Problem statement:
Search the records below for the word "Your". Copy each line where it occurs.

Dataset items:
◆ ◆ ◆ ◆ ◆
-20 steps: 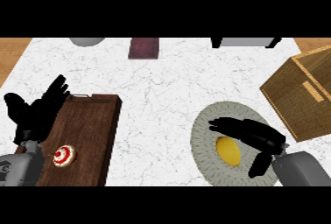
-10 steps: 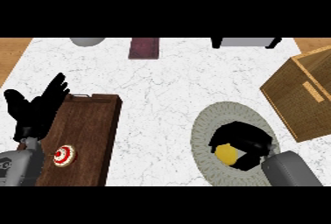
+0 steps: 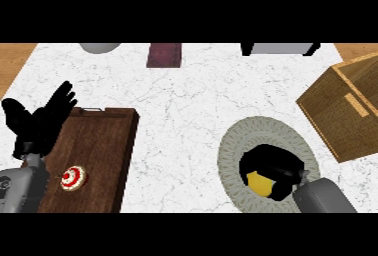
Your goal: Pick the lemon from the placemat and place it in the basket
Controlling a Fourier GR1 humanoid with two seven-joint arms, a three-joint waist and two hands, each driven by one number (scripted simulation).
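Note:
A yellow lemon (image 3: 258, 183) lies on the round grey-green placemat (image 3: 244, 140) at the lower right of the counter. My right hand (image 3: 275, 164) lies over it with its fingers curled round the fruit, so only the lemon's lower left part shows. The wooden basket (image 3: 347, 110) stands at the right edge, just beyond the placemat, its open top facing up. My left hand (image 3: 40, 122) rests open at the left edge, fingers up, beside the dark wooden board.
A dark wooden board (image 3: 96, 150) lies at the lower left with a red-and-white round object (image 3: 73, 177) on it. Along the far edge stand a grey bowl (image 3: 100, 47), a maroon box (image 3: 164, 54) and a grey appliance (image 3: 279, 48).
My right hand has come down over the lemon and its fingers have curled round it. The left hand has not moved.

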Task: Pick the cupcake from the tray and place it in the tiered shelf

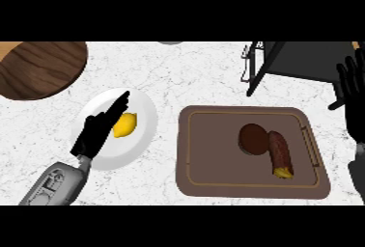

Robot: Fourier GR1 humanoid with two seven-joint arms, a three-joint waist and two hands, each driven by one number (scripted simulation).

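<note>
Meanwhile, the cupcake (pixel 252 139) is sitting untouched mid-tray (pixel 214 183).
Head view: right hand (pixel 351 79) is hovering open-fingered by the tiered shelf (pixel 299 60); left hand (pixel 100 129) is lying flat over the plate (pixel 143 103). Reaching in, it may knock what looks like a sweet potato (pixel 279 153).

right hand (pixel 354 103) cropped at right edge, tiered shelf (pixel 306 62) partly cut off
</note>
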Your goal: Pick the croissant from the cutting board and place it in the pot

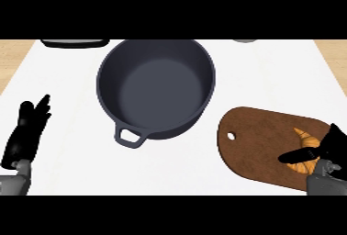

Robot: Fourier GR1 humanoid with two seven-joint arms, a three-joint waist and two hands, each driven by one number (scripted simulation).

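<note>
— Counter space is mostly taken by the pot, left empty for the croissant?
— Yes; that is grasped on the cutting board by the right hand, ready for lifting. The left hand is rested, released.

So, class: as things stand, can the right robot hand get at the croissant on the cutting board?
Probably yes. The right robot hand is already over the croissant on the cutting board, fingers curling round it, with nothing between them.
</note>
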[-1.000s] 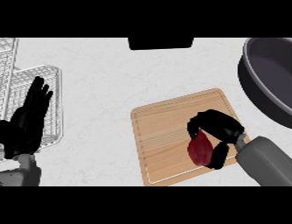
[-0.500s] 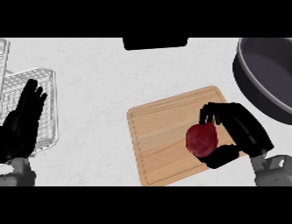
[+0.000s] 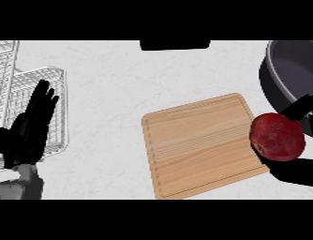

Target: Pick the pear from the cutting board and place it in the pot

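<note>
While the left hand (image 3: 28, 129) rests open with fingers up beside the rack (image 3: 7, 89), the right hand (image 3: 304, 140) grasps the pear (image 3: 277, 137), fingers curled above and below it, at the board's (image 3: 197, 145) right edge, just beside the pot (image 3: 297, 79).

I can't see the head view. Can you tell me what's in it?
The robot's right hand holds a dark red pear at the right edge of the wooden cutting board, close to a dark pot. Its left hand rests open over a wire rack on the left.
</note>
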You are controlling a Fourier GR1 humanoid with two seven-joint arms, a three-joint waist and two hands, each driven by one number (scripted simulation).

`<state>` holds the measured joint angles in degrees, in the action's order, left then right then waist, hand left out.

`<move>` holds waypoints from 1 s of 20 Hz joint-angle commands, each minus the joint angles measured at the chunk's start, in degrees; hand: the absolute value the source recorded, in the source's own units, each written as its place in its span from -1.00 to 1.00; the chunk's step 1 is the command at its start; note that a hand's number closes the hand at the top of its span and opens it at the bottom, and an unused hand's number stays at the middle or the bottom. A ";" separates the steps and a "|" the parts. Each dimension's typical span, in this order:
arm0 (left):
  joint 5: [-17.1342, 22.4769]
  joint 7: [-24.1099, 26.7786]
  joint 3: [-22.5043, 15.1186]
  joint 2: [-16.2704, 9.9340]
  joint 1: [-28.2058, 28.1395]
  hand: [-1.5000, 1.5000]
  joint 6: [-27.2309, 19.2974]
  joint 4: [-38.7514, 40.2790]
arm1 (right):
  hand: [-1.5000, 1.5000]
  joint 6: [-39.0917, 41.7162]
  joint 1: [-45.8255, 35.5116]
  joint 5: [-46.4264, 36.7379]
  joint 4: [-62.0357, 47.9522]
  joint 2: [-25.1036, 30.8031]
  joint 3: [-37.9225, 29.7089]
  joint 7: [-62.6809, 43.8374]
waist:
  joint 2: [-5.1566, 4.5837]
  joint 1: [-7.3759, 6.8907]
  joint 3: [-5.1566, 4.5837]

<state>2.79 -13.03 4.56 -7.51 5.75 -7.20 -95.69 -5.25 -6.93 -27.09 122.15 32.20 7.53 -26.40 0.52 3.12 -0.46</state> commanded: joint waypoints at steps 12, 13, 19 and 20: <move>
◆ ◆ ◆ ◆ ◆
Response for this exercise:
Your goal: Pick the lemon from the placemat and place it in the basket
Your goal: Pick the croissant from the cutting board and place it in the pot

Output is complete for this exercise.